In June 2025, the 727 EACS provided tactical air control for hundreds of defensive counter-air sorties and threat awareness against Iranian one-way attack drones and theater ballistic missiles as part of the Twelve-Day War.
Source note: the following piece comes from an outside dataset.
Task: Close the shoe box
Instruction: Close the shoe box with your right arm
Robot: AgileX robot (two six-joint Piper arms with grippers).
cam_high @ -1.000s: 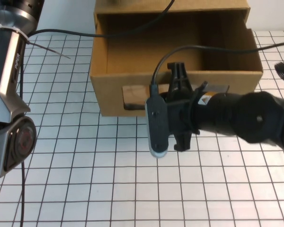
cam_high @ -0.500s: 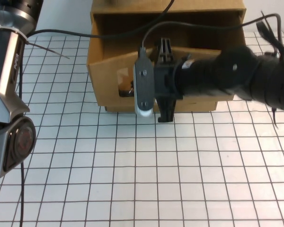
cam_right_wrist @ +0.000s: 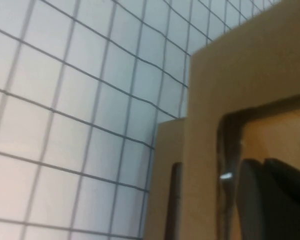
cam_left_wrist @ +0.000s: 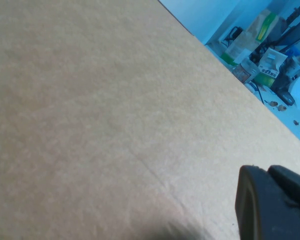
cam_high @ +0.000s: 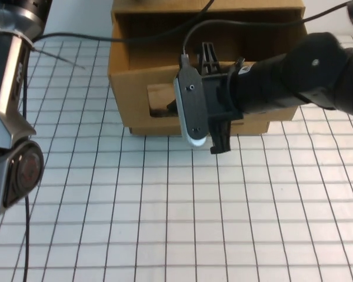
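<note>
The shoe box [cam_high: 135, 106] is brown cardboard at the far middle of the table. Its drawer front, with a clear window [cam_high: 160, 97], stands a little way out of the outer shell [cam_high: 212, 10]. My right gripper [cam_high: 179, 108] is shut and rests against the drawer front beside the window, mostly hidden under its wrist camera. In the right wrist view the fingers [cam_right_wrist: 272, 200] sit at the window's edge on the box front [cam_right_wrist: 205, 125]. The white pull tab is hidden by the arm. My left gripper [cam_left_wrist: 272, 205] is shut, close over the box's flat cardboard top [cam_left_wrist: 115, 100].
The table is a white mat with a black grid [cam_high: 165, 223]. My left arm [cam_high: 12, 117] stands along the left edge. Black cables [cam_high: 76, 40] run across the box top.
My right gripper has moved away from me with the drawer front, and the drawer has slid most of the way into the shell. The left arm has not moved.
</note>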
The unit was accountable for all air domain awareness, to include fighter, bomber, ISR, and tanker aircraft, ultimately culminating in Operation MIDNIGHT HAMMER and the subsequent retaliatory Defense of Qatar.

== Lineage ==

- Constituted on 30 August 1950 as the 727 Aircraft Control and Warning Squadron.
- Activated on 2 September 1950.
- Redesignated: 727 Tactical Control Squadron on 1 Jul 1964; 727 Tactical Control Squadron (Test) on 15 Sep 1979; 727 Air Control Squadron (Test) on 1 November 1991.
- Inactivated on 1 October 1995.
- Redesignated on 3 February 2005 as the 727 Expeditionary Air Control Squadron and converted to provisional status.

== Stations ==

- Shaw AFB, SC: 2 September 1950
- Myrtle Beach AFB, SC: 26 September 1954
- Bergstrom AFB, TX: 15 November 1966
- Eglin AF Aux Field #9 (Hurlburt Field): 1 October 1979 – 1 October 1995.
- Southwest Asia: 20 March 2003 - 21 April 2021
- Shaw AFB, SC (+Southwest Asia Detachments): 22 April 2021 – Present

== Unit Decorations ==

- Meritorious Unit Awards: Every year since 2005 (21 total as of 2026)
- Air Force Outstanding Unit Awards: 14 Oct 1954; 1 Aug 1961-1 Aug 1963; 2 Aug-31 Dec 1963; 1 Jan 1972-31 Dec 1973; 1 Jul 1981-30 Jun 1983; 1 Jul 1984-30 Jun 1986; 1 Jul 1986-30 Jun 1988; 1 Jan 1990-31 Dec 1991; 1 Jan 1992-30 Jun 1993; 1 Jul 1993-30 Jun 1994; 1 Jul 1994-30 Jun 1995.